EPiServer Access Rights Wrongness

Recently I had a bug raised on an EPiServer build which described an error message I’d never seen before. When attempting to assigned new group rights to a particular branch of the page tree, the admin user was faced with this error message:

After reflecting the code out I found the error message in a catch block around a database transaction. To understand what was happening, it’s necessary to have a bit of knowledge about how EPiServer manages its access rights.

What lies beneath


This table keeps track of user/group access rights. It contains records for each user and group stored against a page id. Crucially, the page id has a constraint on it – the page must exist in tblPage. This was the underlying cause of the error message – a non-existent page id was being inserted into the table. But how could that happen?


This table describes the page hierarchy. It records the page id of a page against the page id of its children, along with an integer indicating the level of nesting. When access rights for a branch of the pagetree are updated, two things happen:

1) The current rights for the user/group are removed from tblAccess.
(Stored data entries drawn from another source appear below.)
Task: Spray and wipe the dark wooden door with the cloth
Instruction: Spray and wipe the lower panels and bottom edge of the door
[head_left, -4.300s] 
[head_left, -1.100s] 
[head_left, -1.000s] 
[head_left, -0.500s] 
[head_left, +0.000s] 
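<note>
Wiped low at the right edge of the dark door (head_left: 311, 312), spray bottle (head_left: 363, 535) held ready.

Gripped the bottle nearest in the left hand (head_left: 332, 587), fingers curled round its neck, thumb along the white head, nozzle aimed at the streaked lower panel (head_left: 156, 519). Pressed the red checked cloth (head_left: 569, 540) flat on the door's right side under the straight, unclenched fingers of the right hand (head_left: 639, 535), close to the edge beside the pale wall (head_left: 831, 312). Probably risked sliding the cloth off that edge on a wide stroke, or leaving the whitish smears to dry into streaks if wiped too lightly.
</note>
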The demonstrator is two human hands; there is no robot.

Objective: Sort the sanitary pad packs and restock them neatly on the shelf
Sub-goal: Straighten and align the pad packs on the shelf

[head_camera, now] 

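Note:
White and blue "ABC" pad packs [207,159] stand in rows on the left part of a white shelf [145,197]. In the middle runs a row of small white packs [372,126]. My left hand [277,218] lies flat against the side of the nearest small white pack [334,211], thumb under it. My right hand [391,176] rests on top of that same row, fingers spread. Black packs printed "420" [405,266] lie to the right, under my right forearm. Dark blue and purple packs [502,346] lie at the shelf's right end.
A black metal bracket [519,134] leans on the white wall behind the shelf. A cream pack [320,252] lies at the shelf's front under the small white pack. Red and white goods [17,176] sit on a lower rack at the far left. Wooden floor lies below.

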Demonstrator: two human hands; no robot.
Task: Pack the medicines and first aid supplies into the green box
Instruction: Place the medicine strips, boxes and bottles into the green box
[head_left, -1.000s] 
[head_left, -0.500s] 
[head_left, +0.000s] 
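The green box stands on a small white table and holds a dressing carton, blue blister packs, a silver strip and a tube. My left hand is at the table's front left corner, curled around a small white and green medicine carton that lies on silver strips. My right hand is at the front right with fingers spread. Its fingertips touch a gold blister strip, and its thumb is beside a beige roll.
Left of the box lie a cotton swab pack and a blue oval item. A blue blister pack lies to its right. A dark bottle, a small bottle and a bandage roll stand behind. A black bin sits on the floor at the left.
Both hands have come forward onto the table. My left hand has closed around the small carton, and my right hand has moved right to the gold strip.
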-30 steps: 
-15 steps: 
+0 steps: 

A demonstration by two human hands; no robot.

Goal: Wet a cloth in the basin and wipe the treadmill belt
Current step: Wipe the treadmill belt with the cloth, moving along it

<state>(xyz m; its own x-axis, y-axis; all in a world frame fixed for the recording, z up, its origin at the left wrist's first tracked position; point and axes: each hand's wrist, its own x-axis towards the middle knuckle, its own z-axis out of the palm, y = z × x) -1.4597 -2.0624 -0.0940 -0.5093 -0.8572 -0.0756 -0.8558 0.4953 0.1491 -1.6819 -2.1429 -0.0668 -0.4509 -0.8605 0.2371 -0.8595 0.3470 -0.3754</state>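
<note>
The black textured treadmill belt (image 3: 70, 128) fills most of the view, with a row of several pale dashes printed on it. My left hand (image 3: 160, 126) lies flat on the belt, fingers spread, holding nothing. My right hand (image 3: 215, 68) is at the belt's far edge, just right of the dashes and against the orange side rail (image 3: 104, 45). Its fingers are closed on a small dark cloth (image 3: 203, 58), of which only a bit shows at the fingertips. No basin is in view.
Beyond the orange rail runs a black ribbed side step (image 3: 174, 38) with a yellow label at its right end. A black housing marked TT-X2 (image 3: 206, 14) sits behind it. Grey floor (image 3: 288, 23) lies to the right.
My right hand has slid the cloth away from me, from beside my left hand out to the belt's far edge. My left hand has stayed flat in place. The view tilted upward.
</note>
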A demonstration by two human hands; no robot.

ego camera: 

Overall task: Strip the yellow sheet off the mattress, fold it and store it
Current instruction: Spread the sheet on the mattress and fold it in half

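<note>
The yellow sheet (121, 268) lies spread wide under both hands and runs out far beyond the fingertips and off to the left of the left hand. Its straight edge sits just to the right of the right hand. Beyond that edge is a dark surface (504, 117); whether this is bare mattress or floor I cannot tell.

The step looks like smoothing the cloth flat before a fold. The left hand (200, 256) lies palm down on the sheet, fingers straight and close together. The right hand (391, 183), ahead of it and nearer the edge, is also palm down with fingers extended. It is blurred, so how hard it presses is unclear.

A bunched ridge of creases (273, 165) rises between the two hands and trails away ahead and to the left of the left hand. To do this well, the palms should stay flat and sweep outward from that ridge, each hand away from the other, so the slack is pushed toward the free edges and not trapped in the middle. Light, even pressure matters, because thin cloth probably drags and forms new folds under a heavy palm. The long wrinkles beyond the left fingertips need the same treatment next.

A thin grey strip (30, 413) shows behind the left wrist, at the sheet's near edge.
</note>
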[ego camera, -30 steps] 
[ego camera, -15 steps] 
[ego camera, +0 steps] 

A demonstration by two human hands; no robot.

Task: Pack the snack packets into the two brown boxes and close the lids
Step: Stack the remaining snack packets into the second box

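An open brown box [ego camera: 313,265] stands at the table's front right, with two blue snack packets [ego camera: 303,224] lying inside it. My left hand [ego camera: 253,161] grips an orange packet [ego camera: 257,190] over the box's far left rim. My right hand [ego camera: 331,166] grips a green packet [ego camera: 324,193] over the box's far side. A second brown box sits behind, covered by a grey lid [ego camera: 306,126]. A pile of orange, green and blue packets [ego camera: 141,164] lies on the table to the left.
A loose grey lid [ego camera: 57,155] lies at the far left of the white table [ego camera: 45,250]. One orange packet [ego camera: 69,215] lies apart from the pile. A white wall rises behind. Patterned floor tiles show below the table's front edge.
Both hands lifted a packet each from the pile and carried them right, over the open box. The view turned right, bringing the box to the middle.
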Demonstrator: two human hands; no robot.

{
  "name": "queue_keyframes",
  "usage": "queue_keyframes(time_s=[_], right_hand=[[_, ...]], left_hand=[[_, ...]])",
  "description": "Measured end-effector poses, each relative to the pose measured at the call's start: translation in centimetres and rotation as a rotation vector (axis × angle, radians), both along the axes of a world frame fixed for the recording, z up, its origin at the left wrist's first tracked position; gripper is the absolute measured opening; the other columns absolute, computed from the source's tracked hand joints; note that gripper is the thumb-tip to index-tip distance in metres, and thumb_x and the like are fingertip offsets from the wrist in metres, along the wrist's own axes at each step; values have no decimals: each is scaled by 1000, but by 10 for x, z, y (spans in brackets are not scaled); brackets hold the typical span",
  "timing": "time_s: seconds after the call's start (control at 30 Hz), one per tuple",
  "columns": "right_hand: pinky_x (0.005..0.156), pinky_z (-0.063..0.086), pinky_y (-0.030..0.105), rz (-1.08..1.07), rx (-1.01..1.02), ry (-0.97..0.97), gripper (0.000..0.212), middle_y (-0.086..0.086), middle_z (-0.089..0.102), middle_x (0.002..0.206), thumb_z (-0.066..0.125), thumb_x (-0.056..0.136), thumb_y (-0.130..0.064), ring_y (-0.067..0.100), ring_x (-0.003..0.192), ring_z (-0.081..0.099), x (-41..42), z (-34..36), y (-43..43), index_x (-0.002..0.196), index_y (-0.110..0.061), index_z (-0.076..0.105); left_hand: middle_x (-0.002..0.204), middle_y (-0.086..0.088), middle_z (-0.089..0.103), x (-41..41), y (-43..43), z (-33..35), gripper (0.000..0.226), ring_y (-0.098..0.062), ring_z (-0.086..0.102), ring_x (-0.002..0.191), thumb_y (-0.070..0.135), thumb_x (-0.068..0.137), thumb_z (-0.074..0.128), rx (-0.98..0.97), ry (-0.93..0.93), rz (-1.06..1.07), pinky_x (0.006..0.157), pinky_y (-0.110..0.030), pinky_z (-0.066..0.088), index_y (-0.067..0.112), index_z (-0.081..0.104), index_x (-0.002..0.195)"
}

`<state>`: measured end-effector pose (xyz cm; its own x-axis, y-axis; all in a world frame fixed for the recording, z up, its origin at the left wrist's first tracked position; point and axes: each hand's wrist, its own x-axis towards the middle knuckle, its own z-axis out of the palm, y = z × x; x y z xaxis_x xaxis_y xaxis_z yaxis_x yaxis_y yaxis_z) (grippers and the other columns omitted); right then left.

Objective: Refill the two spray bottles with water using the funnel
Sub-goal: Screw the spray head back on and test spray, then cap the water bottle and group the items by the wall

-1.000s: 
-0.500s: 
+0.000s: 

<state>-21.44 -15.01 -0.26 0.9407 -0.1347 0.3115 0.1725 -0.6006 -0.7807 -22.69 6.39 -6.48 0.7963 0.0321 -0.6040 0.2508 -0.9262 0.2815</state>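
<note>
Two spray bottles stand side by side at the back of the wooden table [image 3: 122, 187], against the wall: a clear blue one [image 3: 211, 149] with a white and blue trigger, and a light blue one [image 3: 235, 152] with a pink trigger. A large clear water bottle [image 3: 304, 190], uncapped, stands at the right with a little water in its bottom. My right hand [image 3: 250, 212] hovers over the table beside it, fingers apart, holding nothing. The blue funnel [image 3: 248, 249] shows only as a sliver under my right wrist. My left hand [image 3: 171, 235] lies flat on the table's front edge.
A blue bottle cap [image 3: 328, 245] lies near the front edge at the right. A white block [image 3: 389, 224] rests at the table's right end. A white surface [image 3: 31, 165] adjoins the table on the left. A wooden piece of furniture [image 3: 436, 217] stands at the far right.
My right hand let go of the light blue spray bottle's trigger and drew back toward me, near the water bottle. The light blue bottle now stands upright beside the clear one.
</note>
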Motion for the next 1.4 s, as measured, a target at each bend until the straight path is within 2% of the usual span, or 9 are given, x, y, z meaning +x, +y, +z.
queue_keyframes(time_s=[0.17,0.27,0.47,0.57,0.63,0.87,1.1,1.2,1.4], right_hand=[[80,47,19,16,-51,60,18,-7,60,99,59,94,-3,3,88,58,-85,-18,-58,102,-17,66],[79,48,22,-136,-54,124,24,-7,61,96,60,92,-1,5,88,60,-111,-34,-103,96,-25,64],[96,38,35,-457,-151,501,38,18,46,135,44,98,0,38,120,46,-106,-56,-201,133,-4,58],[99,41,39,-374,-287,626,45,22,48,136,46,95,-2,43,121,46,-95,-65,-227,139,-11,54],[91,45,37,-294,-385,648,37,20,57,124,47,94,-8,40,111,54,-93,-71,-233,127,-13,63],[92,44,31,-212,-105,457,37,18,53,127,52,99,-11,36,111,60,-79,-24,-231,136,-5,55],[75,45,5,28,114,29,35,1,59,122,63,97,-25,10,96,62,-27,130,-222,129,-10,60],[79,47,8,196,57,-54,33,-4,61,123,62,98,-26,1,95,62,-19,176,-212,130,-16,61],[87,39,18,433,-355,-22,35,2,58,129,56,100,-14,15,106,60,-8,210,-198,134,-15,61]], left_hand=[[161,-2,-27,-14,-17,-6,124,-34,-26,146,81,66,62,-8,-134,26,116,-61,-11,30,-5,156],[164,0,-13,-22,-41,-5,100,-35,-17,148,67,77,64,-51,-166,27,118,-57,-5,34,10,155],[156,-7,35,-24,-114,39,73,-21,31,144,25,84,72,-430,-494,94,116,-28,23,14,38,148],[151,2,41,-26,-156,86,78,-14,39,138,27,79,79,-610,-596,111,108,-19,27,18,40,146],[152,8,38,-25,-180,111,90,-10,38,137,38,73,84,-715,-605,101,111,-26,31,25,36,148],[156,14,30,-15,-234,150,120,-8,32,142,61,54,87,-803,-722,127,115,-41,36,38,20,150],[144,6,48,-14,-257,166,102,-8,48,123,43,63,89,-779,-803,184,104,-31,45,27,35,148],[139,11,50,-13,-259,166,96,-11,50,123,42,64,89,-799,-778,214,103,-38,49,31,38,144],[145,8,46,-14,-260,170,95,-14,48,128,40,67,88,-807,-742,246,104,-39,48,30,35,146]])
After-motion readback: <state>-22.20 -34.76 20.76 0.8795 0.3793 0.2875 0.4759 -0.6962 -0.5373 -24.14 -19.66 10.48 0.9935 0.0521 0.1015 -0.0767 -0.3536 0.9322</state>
The records are deleted using a set of records from tblTree as a master list of pages included in the branch.

2) New rights for the user/group are assigned. These are written to tblAccess, again using a set of page ids obtained from tblTree. However, there is no constraint on tblTree. As a result, the table can contain a page id for a non-existent page. The upshot of this is that when tblAccess is updated, it attempts to write an invalid page id, which fails, resulting in the error message above.

This should never happen

Although tblTree should ideally have a constraint on it, the above scenario should never happen. Left to its own devices EPiServer will take care of its table structure, so the situation decsribed here looks like the result of a manual database manipulation. Someone, at some point, has hand-deleted some pages. This illustrates the pitfalls of directly manipulating CMS data nicely – table constraints will have led the way to deleting all references to the deleted pages, but tblTree has been missed. This is a lesson we should all know already, but it never hurts to be reminded why the lesson exists.